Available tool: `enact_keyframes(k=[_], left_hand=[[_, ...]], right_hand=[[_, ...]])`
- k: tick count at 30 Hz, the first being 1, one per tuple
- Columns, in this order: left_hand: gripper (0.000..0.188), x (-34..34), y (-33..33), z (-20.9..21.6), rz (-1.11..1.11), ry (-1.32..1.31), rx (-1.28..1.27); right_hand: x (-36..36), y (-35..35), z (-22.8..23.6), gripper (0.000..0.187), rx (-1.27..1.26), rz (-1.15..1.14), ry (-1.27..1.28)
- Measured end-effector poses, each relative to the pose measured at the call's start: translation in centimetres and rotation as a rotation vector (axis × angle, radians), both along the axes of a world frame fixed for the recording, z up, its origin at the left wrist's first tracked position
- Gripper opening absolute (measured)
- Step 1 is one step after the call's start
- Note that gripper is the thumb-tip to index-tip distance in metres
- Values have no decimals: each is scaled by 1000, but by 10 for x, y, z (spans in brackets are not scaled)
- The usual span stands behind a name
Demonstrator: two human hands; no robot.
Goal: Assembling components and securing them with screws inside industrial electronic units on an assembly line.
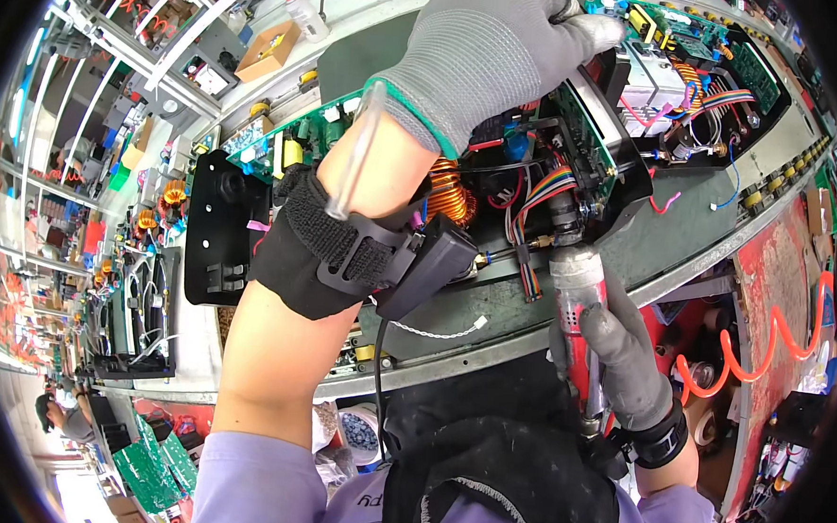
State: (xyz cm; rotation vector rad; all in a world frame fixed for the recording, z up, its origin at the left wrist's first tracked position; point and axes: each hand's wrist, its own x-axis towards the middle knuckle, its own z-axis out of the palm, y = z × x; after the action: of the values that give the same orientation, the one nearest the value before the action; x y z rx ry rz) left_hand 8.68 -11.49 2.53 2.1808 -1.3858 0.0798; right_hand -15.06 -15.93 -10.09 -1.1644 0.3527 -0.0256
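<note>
Clearly we are working on the black open-topped metal chassis [622, 173] packed with green circuit boards, which lies on the grey conveyor bench [684, 242] just ahead of us. It looks heavy and rigid, best steadied by its frame, since boards and loose coloured wires seem fragile. Our left hand [491, 52], in a grey knit glove, is spread flat over its top edge, pressing rather than gripping. Our right hand [622, 353] is wrapped tight around the red-and-silver pneumatic screwdriver [578, 289], whose tip meets the chassis front.
</note>
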Motion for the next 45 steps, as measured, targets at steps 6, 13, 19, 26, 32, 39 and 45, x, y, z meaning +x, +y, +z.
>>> enact_keyframes(k=[6,13,19,26,32,39,45], left_hand=[[41,-3,3,1,17,47,-26],[39,-7,14,11,6,365,-54],[37,1,8,7,11,142,8],[37,4,11,14,11,183,160],[35,-10,10,33,122,386,211],[23,25,8,41,-288,-999,399],[26,10,22,125,103,-223,498]], right_hand=[[11,4,1,63,-25,-25,32],[14,10,2,61,-39,-80,44],[17,7,4,61,-51,-40,42],[12,12,19,60,45,-22,102],[11,16,26,60,115,-29,149],[9,12,24,62,87,-11,133],[9,5,28,66,62,19,100]])
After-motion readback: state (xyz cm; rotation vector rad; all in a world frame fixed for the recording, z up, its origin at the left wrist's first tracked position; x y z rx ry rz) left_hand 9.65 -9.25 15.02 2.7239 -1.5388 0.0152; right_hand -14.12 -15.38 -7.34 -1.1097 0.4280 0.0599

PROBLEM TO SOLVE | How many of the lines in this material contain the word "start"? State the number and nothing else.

EXERCISE OUTPUT | 2